- [About this task]:
Give an exact copy of the lines from the beginning of the listing below to the "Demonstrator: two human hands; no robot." line, inclusive.

- [Dataset excerpt]:
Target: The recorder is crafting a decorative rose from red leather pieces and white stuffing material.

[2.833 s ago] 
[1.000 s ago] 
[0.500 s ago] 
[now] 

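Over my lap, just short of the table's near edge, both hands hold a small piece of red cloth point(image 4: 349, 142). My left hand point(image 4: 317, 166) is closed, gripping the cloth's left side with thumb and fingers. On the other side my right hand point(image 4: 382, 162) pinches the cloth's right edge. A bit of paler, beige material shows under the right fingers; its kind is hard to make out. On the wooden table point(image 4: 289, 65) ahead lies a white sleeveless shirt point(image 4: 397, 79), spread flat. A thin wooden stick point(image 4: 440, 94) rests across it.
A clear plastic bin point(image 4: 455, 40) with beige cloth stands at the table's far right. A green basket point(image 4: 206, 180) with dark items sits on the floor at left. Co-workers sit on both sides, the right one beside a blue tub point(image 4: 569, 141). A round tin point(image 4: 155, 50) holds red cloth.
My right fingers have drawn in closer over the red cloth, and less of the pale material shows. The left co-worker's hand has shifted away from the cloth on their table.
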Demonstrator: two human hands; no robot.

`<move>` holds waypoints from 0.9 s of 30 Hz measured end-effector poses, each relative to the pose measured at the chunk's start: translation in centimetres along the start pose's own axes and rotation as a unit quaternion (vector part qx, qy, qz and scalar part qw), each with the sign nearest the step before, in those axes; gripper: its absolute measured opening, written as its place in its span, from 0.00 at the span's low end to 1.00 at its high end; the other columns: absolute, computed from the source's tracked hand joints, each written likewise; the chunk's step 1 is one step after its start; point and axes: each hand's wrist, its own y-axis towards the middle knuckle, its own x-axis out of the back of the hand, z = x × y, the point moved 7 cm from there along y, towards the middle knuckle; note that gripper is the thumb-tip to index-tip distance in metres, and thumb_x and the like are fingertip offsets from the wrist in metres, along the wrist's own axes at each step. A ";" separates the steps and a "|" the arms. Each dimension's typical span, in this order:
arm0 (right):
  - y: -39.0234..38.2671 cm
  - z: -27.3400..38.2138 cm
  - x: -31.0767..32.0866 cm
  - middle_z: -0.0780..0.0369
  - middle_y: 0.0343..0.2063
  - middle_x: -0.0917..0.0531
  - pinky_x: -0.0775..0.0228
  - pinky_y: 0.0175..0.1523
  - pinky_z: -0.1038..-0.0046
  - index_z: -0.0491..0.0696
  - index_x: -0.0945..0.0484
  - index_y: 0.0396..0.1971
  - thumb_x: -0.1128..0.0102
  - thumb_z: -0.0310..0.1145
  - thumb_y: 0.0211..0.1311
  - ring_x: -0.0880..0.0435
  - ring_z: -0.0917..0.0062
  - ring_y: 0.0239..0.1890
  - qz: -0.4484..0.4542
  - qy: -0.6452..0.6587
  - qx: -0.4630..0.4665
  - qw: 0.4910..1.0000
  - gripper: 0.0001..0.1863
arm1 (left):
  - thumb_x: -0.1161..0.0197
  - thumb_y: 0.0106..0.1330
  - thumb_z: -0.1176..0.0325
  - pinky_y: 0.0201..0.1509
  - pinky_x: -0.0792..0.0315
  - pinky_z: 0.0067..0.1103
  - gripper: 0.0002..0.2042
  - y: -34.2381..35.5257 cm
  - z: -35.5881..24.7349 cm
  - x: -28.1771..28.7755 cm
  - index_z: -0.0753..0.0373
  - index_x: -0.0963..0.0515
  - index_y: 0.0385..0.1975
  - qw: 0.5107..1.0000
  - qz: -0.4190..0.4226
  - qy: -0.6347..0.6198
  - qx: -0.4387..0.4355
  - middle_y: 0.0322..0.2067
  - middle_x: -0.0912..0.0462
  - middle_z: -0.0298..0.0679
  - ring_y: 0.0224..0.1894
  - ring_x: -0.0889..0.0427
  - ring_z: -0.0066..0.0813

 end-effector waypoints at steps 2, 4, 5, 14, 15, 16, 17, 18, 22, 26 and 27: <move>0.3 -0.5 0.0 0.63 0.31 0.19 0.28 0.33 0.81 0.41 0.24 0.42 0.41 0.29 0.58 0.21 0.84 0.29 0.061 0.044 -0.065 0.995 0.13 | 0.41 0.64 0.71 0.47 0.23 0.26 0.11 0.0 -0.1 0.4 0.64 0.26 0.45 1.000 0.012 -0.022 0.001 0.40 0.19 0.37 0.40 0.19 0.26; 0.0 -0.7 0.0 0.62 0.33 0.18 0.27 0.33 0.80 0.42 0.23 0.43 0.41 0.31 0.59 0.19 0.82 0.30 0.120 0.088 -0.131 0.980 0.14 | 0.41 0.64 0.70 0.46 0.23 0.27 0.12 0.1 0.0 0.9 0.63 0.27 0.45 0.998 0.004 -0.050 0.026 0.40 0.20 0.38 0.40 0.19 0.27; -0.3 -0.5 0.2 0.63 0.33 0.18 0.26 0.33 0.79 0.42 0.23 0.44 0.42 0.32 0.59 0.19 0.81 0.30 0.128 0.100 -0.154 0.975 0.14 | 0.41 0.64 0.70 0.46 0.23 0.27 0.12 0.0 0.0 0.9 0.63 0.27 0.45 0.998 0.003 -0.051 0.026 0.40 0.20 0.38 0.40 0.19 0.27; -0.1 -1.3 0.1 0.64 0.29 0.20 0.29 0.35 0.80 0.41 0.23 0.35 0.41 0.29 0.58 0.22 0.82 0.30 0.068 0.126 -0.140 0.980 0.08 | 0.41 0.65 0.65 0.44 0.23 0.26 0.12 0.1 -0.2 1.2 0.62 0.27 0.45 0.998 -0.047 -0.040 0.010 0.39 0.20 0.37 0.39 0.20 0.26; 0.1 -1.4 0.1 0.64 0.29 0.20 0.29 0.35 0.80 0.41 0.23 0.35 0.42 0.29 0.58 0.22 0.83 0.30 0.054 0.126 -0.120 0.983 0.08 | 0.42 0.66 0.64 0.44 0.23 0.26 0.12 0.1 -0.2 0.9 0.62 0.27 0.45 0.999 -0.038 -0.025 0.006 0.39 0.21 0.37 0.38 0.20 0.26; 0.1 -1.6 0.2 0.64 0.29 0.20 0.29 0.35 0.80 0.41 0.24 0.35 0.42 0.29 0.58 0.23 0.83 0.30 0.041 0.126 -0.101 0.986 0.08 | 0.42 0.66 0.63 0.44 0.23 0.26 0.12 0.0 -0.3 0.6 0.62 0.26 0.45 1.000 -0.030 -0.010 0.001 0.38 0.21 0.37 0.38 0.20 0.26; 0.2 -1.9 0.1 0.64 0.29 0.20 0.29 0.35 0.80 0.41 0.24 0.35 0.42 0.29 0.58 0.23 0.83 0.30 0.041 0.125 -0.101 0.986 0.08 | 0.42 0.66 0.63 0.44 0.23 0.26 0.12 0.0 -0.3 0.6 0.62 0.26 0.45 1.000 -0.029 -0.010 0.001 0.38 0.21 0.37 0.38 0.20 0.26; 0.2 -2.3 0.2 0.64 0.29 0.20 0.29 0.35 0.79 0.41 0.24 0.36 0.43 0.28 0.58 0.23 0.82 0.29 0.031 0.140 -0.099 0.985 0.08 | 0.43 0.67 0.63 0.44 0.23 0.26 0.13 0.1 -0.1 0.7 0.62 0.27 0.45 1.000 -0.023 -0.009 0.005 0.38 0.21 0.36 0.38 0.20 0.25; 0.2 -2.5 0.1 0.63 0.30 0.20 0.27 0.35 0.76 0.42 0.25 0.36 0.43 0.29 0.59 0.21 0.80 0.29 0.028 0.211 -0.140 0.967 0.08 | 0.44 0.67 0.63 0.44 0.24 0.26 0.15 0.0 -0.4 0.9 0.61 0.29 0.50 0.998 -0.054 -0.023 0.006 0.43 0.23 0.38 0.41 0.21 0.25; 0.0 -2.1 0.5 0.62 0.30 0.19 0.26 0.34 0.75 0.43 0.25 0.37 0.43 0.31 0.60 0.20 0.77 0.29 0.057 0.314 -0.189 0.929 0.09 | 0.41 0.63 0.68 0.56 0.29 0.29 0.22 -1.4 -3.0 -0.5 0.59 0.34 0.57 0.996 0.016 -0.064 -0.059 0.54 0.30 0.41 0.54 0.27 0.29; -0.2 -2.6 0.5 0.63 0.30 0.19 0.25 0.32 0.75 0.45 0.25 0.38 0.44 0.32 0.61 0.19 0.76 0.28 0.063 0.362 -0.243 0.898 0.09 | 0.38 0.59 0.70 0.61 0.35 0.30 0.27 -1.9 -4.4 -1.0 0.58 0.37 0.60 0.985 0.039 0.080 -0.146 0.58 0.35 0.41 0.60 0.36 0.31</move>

- [Response box]:
Target: The recorder is crafting a decorative rose from red leather pieces and white stuffing material.

[2.833 s ago] 
[1.000 s ago] 
[0.500 s ago] 
[now] 

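Over my lap, just short of the table's near edge, both hands hold a small piece of red cloth point(image 4: 349, 142). My left hand point(image 4: 317, 166) is closed, gripping the cloth's left side with thumb and fingers. On the other side my right hand point(image 4: 382, 162) pinches the cloth's right edge. A bit of paler, beige material shows under the right fingers; its kind is hard to make out. On the wooden table point(image 4: 289, 65) ahead lies a white sleeveless shirt point(image 4: 397, 79), spread flat. A thin wooden stick point(image 4: 440, 94) rests across it.
A clear plastic bin point(image 4: 455, 40) with beige cloth stands at the table's far right. A green basket point(image 4: 206, 180) with dark items sits on the floor at left. Co-workers sit on both sides, the right one beside a blue tub point(image 4: 569, 141). A round tin point(image 4: 155, 50) holds red cloth.
My right fingers have drawn in closer over the red cloth, and less of the pale material shows. The left co-worker's hand has shifted away from the cloth on their table.
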Demonstrator: two human hands; no robot.

Nothing more is needed to complete the output.